What is the run between these two points? What is the meaning of this run?
What therefore is the slope, and what is the meaning of the slope?
Evaulate both the linear and the quadratic depth function at four equally spaced points between t=7 and t=18 seconds. HOw closely does the linear function approximate the quadratic function at each of these times.
If there is no slope for the linear model the line will not change vertically at all, it will just increase as time increases no matter what time you'd use.
that is correct but you should get the linear function, which is found by any method to be
y = 0 x + 19.4, or just plain y = 19.4.
For the quadratic depth function the depth would remain at a constant 32 because there is no slope
The quadratic function is depth(t)=.1t^2+-2.5+32. This will not be the same at all 4 points.
I am still confused on the very last part of this, what exactly would I do, would I use four evenly spaced points
7, 10.6, 14.3, and 18 and then plug them in for the time?
You don't show all the information on this problem, but for this part of the question, yes, you would evaluate the depth function for these t values.
If a(n)=a(n-1)+b, a(0)=5, then if a(300)=0 what is the value of b?
I'm not sure where to plug in what on this one.
Would it be 300=(5-1)+b then just solve to get b to be equal to 296?
What are the laws of exponents?
The laws of exponents are stated at the beginning of the worksheet Final Assignment Prior to Test 1.
The following is copied from that page:
(x ^ a) ^ b = x ^ (ab)
e.g., (x ^ 2) ^ 3 = x^2 * x^2 * x^2 = x*x * x*x * x*x = x^6
(x ^ a) (x ^ b) = x ^ (a + b)
e.g., (x^2)(x^3) = x*x * x*x*x = x^5
x^0 = 1
(x^a) * (x^0) = x^(a+0) = x^a. Since (x^a) * (x^0) = x^a, x^0 gotta be 1.
x ^ -a = 1 / (x^a)
since (x^-a) (x^a) = x^(-a + a) = x^0 = 1, (x^-a) (x^a) = 1 and x^-a = 1 / x^a
Find the first 6 terms of the sequence defined by a(n)=a(n-1)+-1n, a(1)=3
Show that the second difference sequence is constant.
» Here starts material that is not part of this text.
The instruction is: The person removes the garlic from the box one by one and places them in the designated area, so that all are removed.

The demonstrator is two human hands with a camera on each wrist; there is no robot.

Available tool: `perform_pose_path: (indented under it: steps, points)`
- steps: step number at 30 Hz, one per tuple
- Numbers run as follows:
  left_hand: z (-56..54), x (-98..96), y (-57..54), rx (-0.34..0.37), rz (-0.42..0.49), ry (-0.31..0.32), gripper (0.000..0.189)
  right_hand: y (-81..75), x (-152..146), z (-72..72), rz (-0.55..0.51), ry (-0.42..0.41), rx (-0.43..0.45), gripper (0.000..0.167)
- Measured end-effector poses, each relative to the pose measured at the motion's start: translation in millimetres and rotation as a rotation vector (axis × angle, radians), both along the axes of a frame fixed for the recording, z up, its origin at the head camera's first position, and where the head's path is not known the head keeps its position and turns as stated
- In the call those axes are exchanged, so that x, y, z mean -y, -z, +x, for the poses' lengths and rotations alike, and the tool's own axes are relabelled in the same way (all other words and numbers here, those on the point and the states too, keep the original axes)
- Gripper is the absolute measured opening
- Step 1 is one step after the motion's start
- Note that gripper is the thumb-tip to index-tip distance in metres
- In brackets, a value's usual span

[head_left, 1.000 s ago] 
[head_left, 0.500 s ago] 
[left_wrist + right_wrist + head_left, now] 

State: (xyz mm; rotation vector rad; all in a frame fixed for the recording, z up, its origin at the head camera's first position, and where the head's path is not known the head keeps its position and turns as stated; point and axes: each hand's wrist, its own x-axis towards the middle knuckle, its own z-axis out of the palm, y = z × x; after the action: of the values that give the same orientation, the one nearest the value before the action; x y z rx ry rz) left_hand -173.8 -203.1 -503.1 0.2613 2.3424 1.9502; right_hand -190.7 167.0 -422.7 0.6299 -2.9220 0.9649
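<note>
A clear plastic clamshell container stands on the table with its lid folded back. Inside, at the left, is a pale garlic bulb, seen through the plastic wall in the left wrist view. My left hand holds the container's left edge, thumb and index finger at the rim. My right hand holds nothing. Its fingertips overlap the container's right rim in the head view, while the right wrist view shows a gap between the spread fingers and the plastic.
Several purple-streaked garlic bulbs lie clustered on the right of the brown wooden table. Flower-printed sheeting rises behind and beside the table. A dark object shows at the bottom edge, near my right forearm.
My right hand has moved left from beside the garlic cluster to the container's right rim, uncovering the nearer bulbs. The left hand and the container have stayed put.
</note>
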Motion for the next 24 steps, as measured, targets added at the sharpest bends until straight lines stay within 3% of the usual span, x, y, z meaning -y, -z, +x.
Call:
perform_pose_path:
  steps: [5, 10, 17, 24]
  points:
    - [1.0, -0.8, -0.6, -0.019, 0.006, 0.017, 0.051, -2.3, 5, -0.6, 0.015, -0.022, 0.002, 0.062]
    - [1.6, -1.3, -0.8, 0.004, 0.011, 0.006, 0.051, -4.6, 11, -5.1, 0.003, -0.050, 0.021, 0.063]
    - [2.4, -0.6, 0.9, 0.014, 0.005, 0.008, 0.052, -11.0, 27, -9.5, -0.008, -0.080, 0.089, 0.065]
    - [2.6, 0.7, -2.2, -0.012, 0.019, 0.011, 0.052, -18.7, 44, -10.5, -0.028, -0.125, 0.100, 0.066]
I am just totally lost on this question.
Here is a response I posted last night to a very similar question. See if you can adapt the methods of this solution to the question you ask here. You will get a(2) = 1, a(3) = -2, a(4) = -6, a(5) = -11, a(6) = -17. So the first 6 members of the sequence are
3, 1, -2, -6, -11, -17. The first difference of this sequence is
-2, -3, -4, -5, -6. The second difference is therefore
-1, -1, -1, -1.
The second difference is unchanging, so it is constant.
The response I posted last night, which goes through the mechanics of finding a(2), a(3), etc., is as follows:
If a(n+1)=a(n)+.5n with a(0)=2then ....Find a(1) a(2) ect. I am not sure what a need to do to solve this problem....in order for me to find a(1) should I say...
a(1+1)=a(1+1)+.5(1)...
You wouldn't say this because the a to the left of the = sign has argument n + 1, whereas the a to the right has argument n. The two expressions won't have the same argument, since n + 1 is different than n. See more below.
and then try to solve? I dont understand the difference in a(n) and n .....what is the difference? Is it 1+1 and 1?..Thanks.
a(n) means a as a function of n, just like f(x) means f as a function of x.
You are given a(0), meaning the value of the a function at n = 0.
If you let n = 0 you get
a(0 + 1) = a(0) + .5 * 0 = 2 + 0 = 2, so since 0 + 1 = 1 we have a(1) = 2.
Then letting n = 1 you get
a(1 + 1) = a(1) + .5 * 1 = 2 + .5 = 2.5, so since 1 + 1 = 2 we have a(2) = 2.5.
Then letting n = 2 you get
a(2 + 1) = a(2) + .5 * 2 = 2.5 + 1 = 3.5, so since 2 + 1 = 3 we have a(3) = 3.5.
Then letting n = 3 you get
a(3 + 1) = a(3) + .5 * 3 = 3.5 + 1.5 = 5, so since 3 + 1 = 4 we have a(4) = 5.
You continue the process as long as necessary.